In the drill of Example 1, the chamfer width W1 at the predetermined position P2, which is the reduction start position, is the depth of cut × 1.6. In the drill of Example 1, the chamfer width W1 at the position P3 of the outer end of the tip 3 is the depth of cut × 0.6. In the drill of Comparative Example 1, the chamfer width W1 is the depth of cut × 1.6.

As shown in Figure 5, when the number of holes in the drill of Comparative Example 1 exceeded 1000, the cutting edge was damaged, making it impossible to continue machining. In contrast, when the number of holes in the drill of Example 1 exceeded 3000, the cutting edge was not damaged and machining could be continued. From the results shown in Figure 5, it was confirmed that the cutting performance of the drill of Example 1 was improved compared to that of the drill of Comparative Example 1.

In the drill of Comparative Example 1, the chamfer width is uniform over the entire cutting edge, and the chamfer width is the same as the maximum chamfer width W1 of this embodiment. In the drill of Comparative Example 1, the chamfer width is larger in the outer portion of the tip of the cutting edge compared to the drill of Example 1, so the cutting edge is less sharp and the cutting resistance is large. In addition, since the chamfer width is larger in the outer portion of the tip of the cutting edge, it is presumed that there is an area in the chamfer where no residue adheres.

In contrast, in the drill of Example 1, the width of the chamfer gradually decreases in the outer portion of the tip of the cutting edge as it moves outward from the tip. Therefore, the deterioration of the sharpness of the cutting edge is suppressed compared to the drill of Comparative Example 1. Also, compared to the drill of Comparative Example 1, the retained material adheres to the entire surface of the chamfer. As a result, it is believed that the sharpness of the drill of Example 1 has been improved, as shown in Figure 5.

Incidentally, Japanese Patent Application Laid-Open Publication No. 2004-268230 discloses a drill in which the cutting edge is configured with a chamfered portion. In this drill, the chamfer width is constant over the entire area of the thinning cutting edge. The chamfer width gradually increases from the boundary between the main cutting edge and the thinning cutting edge toward the outside of the tip.
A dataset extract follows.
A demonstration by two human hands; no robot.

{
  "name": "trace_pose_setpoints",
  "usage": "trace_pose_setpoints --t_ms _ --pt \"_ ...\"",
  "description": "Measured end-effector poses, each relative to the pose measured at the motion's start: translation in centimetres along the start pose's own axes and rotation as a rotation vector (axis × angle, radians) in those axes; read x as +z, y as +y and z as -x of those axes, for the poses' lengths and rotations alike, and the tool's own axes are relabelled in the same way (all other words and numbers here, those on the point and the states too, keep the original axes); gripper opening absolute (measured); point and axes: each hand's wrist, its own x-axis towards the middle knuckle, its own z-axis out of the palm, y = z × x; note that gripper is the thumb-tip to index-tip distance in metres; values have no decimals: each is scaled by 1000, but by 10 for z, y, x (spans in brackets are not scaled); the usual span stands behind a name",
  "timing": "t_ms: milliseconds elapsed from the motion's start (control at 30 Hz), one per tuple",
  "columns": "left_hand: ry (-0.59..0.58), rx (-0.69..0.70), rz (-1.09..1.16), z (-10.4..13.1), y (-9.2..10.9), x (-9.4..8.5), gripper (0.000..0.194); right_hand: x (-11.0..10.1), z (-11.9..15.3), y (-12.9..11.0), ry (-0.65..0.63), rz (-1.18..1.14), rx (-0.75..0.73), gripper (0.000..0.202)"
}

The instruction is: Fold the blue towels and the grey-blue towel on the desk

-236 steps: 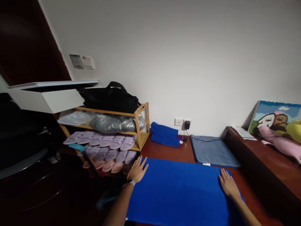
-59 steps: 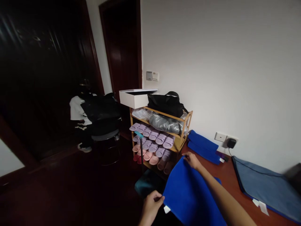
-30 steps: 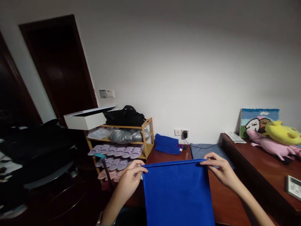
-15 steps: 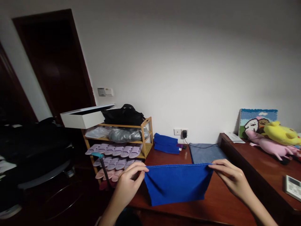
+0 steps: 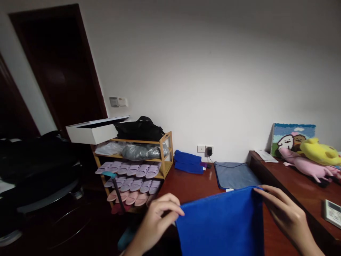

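A blue cloth (image 5: 221,224) hangs between my two hands above the brown table (image 5: 183,183), its lower part cut off by the bottom of the view. My left hand (image 5: 162,215) pinches its upper left corner. The upper right corner, held a little higher, is between the fingers of my right hand (image 5: 285,208). Behind the cloth, a grey-blue cloth (image 5: 236,175) lies flat on the table. Folded blue cloths (image 5: 188,162) rest by the wall.
On the left stands a wooden rack (image 5: 165,169) with slippers, bags and a white box (image 5: 93,133). The raised surface (image 5: 295,174) at right holds plush toys (image 5: 317,151), a picture and a calculator-like device (image 5: 333,212). A black plug (image 5: 209,152) is in the wall.
Both hands have moved down and to the right with the blue cloth. It now hangs lower, its top edge slants up to the right, and more of the grey-blue cloth shows.
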Motion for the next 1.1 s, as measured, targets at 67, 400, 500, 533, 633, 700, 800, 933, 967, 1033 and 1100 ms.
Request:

If the chamfer width of the thinning cutting edge of this drill is the same as that of this embodiment, the chamfer width of the main cutting edge is larger than that of this embodiment. Therefore, in this case, the sharpness of the main cutting edge is reduced and the cutting resistance is large compared to this embodiment. Also, in this case, it is presumed that, as with the drill of Comparative Example 1 described above, there will be an area in the chamfer where no residue adheres. As a result, it is presumed that the sharpness will be inferior to that of this embodiment.

Although not shown, the inventors prepared a drill for Comparative Example 2 in which the chamfer width is uniform across the entire cutting edge and the chamfer width is the same as the minimum chamfer width W1 of this embodiment. The other shapes of this drill are the same as those of this embodiment. Experiments conducted by the inventors have confirmed that the cutting performance of the drill for Comparative Example 2 is worse than that of the drill for this embodiment. This is presumably because the chamfer portion of the drill for Comparative Example 2 is narrower than that of this embodiment, resulting in less residue adhering to the chamfer portion.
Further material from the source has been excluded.